Closed nluetts closed 2 weeks ago
Thanks @nluetts. I'll do my best to answer these questions, but some will need more investigation. First, I have not implemented "CDM". It doesn't seem much used in the literature and is largely (as far as I can tell) superceded in the literature by PYM. I'll probably add it to the library at a later date if there is any demand of it.
I can't comment on the quality of the work in Rodriguez et al. and I have not tried to match against their results. I really only used it as a (partial) basis for what to implement.
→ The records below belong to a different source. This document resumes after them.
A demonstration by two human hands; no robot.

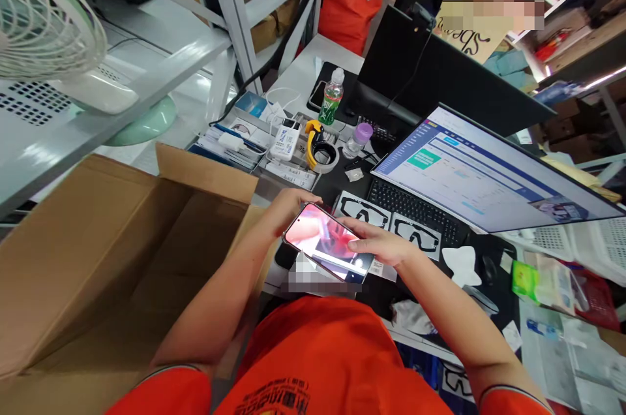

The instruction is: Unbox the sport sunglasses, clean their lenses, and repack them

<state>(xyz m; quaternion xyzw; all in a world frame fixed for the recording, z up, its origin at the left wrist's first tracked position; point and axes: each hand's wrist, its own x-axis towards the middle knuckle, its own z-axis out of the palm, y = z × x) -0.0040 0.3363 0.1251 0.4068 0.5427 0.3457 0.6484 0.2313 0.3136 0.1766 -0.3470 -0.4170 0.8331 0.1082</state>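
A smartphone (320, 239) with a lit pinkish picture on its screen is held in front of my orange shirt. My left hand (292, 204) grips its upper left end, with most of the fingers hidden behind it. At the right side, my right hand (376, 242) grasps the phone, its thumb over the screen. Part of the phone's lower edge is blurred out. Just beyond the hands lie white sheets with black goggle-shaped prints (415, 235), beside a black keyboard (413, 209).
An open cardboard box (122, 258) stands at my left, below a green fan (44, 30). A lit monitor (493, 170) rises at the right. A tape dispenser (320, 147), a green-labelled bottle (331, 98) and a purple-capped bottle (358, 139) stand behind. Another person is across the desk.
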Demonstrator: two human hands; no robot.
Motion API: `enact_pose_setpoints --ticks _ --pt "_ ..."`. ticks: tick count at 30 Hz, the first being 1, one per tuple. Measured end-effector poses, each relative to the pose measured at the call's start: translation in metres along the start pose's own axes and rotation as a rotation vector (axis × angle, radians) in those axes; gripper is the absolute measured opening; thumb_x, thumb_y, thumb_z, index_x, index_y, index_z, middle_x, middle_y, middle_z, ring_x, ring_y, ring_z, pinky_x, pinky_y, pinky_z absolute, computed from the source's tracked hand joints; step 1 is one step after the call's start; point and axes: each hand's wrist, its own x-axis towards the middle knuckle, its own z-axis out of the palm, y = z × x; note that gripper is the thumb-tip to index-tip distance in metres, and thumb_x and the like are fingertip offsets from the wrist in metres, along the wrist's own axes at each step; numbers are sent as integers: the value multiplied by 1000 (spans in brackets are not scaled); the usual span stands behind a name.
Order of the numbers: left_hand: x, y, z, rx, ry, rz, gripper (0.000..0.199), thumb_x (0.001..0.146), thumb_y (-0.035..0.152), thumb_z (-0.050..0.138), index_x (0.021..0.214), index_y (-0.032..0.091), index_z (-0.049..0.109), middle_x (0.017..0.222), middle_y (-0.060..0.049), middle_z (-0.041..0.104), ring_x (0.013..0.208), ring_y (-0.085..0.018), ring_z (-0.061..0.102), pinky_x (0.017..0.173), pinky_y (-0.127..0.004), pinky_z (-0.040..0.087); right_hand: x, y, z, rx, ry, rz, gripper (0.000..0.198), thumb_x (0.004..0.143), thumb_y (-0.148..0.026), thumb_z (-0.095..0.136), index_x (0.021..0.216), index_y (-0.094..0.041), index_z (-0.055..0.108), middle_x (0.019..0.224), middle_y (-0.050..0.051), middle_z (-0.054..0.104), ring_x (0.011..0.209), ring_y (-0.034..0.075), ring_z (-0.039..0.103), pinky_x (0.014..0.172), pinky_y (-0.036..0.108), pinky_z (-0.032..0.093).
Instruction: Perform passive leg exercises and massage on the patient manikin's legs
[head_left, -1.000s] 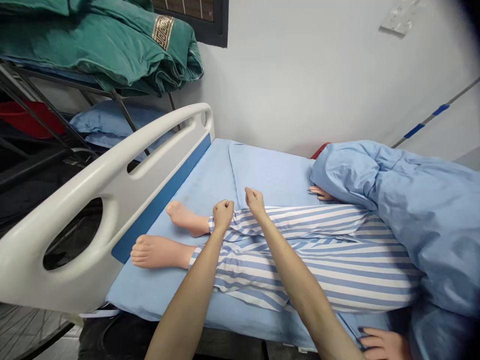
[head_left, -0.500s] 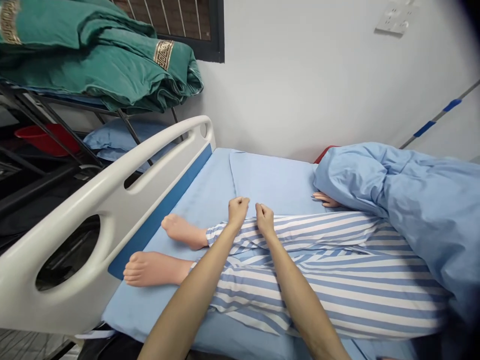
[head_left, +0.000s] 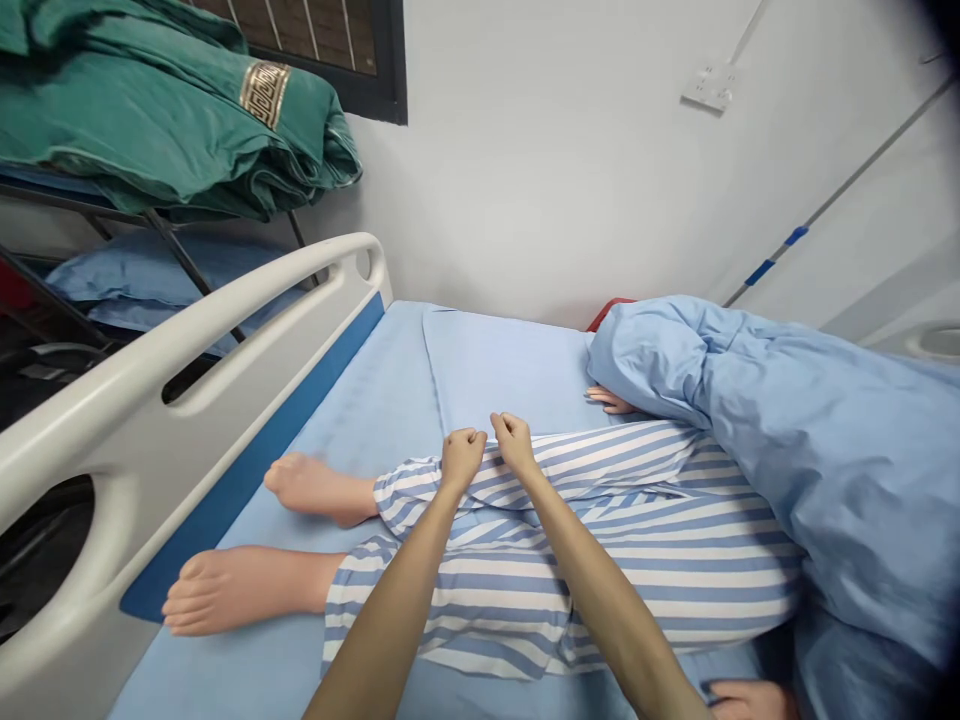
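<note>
My left hand [head_left: 463, 457] is closed, knuckles up, at the far leg of the blue-and-white striped trousers [head_left: 450, 610]. Close to its right, my right hand [head_left: 514, 442] is curled too, over the trousers' upper edge. Whatever the fingers may pinch is hidden, and no lifted cloth shows. The trousers are on a manikin lying on the bed, its near foot [head_left: 225, 590] and far foot [head_left: 319, 488] bare at the left. A blue quilt [head_left: 757, 400] covers its upper part. One manikin hand [head_left: 611, 400] pokes out from under the quilt.
A white footboard [head_left: 225, 330] closes the bed's left end. Beyond it, a metal rack carries a folded green blanket [head_left: 165, 110] and blue pillows [head_left: 150, 270]. A white wall [head_left: 525, 180] runs behind the bed. At right a thin pole [head_left: 847, 185] leans. Light-blue sheet [head_left: 375, 390] covers the mattress.
My view has shifted, so the bed and footboard sit further left in the picture. My two fists are nearer to each other, both still closed over the far trouser leg.
</note>
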Motion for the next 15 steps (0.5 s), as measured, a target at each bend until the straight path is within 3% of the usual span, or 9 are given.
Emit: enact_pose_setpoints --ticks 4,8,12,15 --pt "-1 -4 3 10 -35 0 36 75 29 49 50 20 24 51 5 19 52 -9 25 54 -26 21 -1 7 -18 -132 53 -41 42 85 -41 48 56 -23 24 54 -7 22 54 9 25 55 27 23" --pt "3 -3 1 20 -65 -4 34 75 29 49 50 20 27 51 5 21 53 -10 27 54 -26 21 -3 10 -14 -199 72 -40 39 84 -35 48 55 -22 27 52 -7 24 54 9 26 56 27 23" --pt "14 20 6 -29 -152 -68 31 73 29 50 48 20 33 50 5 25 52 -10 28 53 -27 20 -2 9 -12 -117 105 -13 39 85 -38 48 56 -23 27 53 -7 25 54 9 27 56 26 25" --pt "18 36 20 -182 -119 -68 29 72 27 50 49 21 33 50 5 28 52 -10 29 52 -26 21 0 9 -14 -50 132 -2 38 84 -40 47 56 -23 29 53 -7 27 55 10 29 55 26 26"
As far as possible, I went back to the authors original implementations (where they existed) and compared output against them.
NSB is an interesting case, as the author's implementation gives different results from the python implementation used by Rodriguez et al., which gives different results from DiscreteEntropy.jl
. I cannot claim with certainty that my version is correct, but it does most faithfully copy the maths as presented in the paper. NSB (and some of the other bayesian estimators) uses integration: this could be a major source of divergence. To avoid complex rewriting to avoid overflow (as found in other NSB implementations) I used Julia's arbitrary precision floats. Integrating over these could easily introduce some of the deviation that you see. The question then becomes was the lack of precision considered by the authors when presenting their maths. My guess is, it was not, and therefore deviations are due to floating point imperfections. I noticed while writing the code that these do add up very quickly.
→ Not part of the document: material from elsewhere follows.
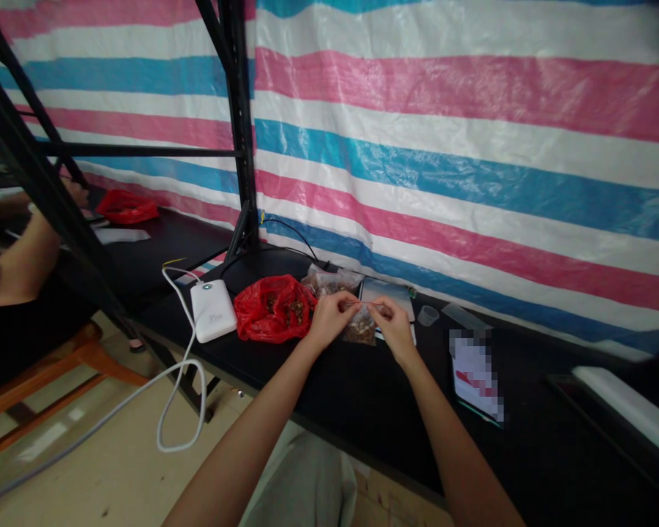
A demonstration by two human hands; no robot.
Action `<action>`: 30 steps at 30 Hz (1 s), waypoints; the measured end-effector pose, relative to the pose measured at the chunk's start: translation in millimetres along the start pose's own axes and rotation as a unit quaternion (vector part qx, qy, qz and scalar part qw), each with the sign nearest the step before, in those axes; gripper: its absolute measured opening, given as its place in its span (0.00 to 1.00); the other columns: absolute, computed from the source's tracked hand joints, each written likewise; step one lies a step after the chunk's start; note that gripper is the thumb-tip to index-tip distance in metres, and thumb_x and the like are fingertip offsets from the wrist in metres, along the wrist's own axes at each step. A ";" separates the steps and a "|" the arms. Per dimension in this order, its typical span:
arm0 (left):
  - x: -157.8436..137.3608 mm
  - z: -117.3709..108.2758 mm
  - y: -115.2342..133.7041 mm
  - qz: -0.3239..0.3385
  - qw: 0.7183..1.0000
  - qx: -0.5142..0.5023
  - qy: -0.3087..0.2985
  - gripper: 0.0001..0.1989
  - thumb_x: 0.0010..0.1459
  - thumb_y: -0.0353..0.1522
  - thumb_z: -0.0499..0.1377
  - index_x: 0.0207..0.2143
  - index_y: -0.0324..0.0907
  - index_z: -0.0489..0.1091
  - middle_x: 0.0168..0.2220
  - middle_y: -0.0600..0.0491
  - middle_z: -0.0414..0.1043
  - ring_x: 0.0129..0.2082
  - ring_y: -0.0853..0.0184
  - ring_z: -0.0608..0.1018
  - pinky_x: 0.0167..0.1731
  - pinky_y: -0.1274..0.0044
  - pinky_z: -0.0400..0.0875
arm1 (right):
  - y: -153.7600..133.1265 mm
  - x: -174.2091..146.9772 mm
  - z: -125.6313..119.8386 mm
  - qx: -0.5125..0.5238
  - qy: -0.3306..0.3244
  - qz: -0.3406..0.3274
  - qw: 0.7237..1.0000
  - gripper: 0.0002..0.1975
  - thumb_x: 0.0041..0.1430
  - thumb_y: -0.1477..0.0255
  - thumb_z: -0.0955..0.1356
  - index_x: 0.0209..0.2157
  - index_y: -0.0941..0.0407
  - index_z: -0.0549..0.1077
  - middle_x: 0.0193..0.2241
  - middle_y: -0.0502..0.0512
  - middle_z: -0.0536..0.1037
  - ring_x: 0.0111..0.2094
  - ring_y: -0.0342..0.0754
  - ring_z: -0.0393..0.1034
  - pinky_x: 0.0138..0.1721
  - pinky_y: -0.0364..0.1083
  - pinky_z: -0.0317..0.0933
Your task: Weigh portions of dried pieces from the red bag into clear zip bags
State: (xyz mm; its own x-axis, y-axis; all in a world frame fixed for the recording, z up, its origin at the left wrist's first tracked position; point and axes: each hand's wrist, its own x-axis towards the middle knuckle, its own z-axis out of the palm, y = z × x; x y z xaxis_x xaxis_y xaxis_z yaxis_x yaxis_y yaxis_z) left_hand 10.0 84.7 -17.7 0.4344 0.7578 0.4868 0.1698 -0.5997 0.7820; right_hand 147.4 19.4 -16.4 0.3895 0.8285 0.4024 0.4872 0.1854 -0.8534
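Transparent bag (364, 320), its top edge pinched by the left hand (332, 320) and the right hand (392, 323), is held just right of the red bag (247, 328); brown contents (359, 337) might be spilled (whether it is sealed cannot be told) were either pinch loosened.

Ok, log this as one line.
left hand: pinching top of clear bag | right hand: pinching same bag | red bag: beside left hand | phone: at right

Black tabletop (373, 399) beneath a white device (214, 315), red bag (252, 318), small cup (428, 316), phone (475, 377).
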 end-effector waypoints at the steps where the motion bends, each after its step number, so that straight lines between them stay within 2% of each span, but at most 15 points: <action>1: 0.9 0.3 -1.3 0.002 1.000 -0.006 -0.003 0.11 0.52 0.38 0.57 0.30 0.39 0.73 0.23 0.55 0.72 0.21 0.73 0.69 0.22 0.82 0.60 | 0.6 0.1 -0.5 -0.006 0.002 0.001 1.000 0.13 0.46 0.60 0.67 0.24 0.56 0.69 0.16 0.47 0.68 0.19 0.42 0.62 0.20 0.40 0.54; 8: 5.6 5.0 -4.0 0.000 0.999 -0.030 -0.032 0.12 0.51 0.38 0.57 0.30 0.38 0.73 0.23 0.54 0.72 0.21 0.73 0.69 0.22 0.82 0.60 | 1.2 -0.1 -3.9 -0.034 0.009 -0.007 0.999 0.14 0.45 0.59 0.67 0.24 0.56 0.71 0.16 0.48 0.70 0.19 0.44 0.64 0.21 0.41 0.56; 17: -1.5 4.7 1.1 -0.009 1.000 -0.019 0.022 0.11 0.53 0.37 0.57 0.31 0.40 0.74 0.25 0.55 0.74 0.22 0.72 0.71 0.24 0.82 0.62 | 1.4 -0.6 -0.1 -0.039 0.031 -0.010 0.999 0.15 0.47 0.58 0.66 0.28 0.56 0.74 0.18 0.49 0.72 0.19 0.43 0.63 0.20 0.41 0.56; 25: 0.0 5.8 -5.2 -0.036 0.997 -0.046 0.044 0.08 0.52 0.33 0.57 0.30 0.39 0.74 0.27 0.54 0.75 0.25 0.70 0.74 0.26 0.81 0.65 | 2.6 -1.7 2.4 -0.021 0.056 0.020 0.998 0.15 0.44 0.57 0.67 0.23 0.55 0.73 0.13 0.48 0.69 0.16 0.44 0.63 0.18 0.41 0.55; 30: -2.9 4.2 2.9 -0.023 0.996 -0.057 0.066 0.07 0.52 0.33 0.57 0.30 0.40 0.75 0.29 0.53 0.76 0.28 0.68 0.75 0.31 0.79 0.68 | -3.1 -0.9 2.1 0.042 0.050 0.035 0.997 0.15 0.43 0.58 0.68 0.24 0.56 0.75 0.18 0.51 0.74 0.16 0.43 0.62 0.15 0.41 0.53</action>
State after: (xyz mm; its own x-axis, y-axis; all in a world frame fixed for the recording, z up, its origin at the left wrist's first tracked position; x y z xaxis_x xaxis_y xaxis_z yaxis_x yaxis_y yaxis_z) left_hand 12.9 79.7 -18.5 0.3062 0.8159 0.4905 0.0815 -0.5359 0.8404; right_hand 143.9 19.2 -14.8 0.4985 0.7849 0.3681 0.3905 0.1758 -0.9037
Also, at small sample sizes, entropy estimators vary tremendously from run to run. 1000 iterations may not be enough for stability at very small sizes. I note that as sample size increases, the tables converge. BN is interesting though. It is specifically for small datasets (I will add this information into the docs): divergence increases as more samples are added, which is the behaviour I think I would expect to see and at small sizes we again have the stability problem. Looking at the code in frequentist.jl
I can't immediately see an error compared against the formula in the docs.
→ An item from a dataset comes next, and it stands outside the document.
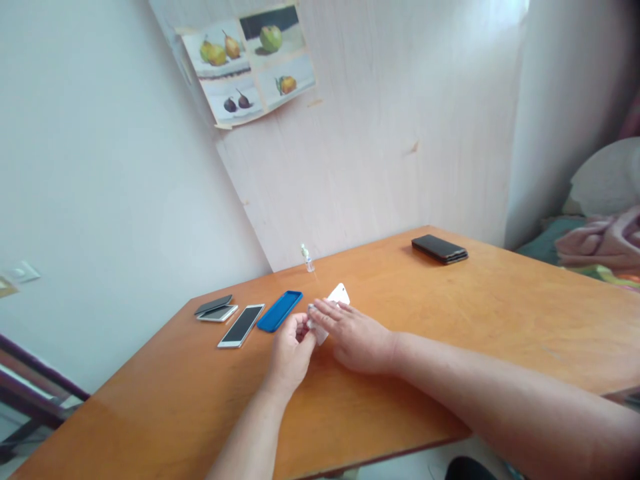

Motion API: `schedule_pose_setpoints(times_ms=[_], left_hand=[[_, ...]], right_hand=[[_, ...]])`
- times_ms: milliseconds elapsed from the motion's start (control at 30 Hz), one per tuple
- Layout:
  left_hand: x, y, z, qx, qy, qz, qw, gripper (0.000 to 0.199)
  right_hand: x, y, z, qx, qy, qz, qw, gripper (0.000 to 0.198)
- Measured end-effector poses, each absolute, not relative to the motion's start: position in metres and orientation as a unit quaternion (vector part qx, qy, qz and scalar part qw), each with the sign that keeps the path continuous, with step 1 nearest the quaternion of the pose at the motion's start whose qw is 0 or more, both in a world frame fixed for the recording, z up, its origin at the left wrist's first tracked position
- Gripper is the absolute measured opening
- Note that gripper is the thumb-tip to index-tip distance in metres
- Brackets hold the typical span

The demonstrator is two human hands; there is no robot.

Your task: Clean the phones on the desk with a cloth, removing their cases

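A white phone (339, 294), back side up, lies slanted on the table, mostly hidden beneath my hands. My left hand (293, 357) is closed on its near left edge, thumb and fingers pinching it. My right hand (357, 333) lies across the phone with its fingers held together and nearly straight, pressing what looks like a crumpled white wipe (311, 316) against it. Just left of my hands rests an empty blue phone case (280, 311). Next to the case is a white phone with a dark screen (242, 327).
Farther left, a dark flip cover leans over another white phone (218, 313). A small clear spray bottle (307, 259) stands near the wall. Toward the back right lies a black phone or wallet case (439, 249). All are on the wooden table (500, 307).
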State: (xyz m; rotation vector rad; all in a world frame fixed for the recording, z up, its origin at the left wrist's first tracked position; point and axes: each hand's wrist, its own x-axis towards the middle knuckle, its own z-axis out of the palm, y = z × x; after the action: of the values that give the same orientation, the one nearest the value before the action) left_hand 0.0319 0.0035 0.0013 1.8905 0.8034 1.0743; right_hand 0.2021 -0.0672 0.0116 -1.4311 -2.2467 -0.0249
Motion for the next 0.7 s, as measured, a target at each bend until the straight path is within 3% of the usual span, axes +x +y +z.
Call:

I will add a check for sample size on NSB
< 64, though that sounds more like a bug. I'm not sure what's happening with the Unseen, please give me a few days to figure it out.
I've found the error in NSB: whenever the input has no coincidences (ie everything is seen only once), it fails. I need to figure out why that is happening and how to fix it. Thanks for the spot!
The original author's implementation of NSB returns NaN when there are no coincidences in the data, the python implementation does not. I have opted to go with the author's decision and return NaN. Unseen had a bug which has now been fixed. I've been unable to find any errors in the remaining estimators by comparing against other implementations, so I'm closing here, though the question remains open as to why Rodriguez reports some differing results.
Hi @kellino
I ran your updated code against my script. For Unseen, the results are more realistic now, but still much worse than the other estimators and not what Contreras Rodríguez et al. report in their paper. It also fails some times:
[nluetts@fedora DiscreteEntropy-JOSS-Review]$ julia --project --load comparison.jl -e "main()"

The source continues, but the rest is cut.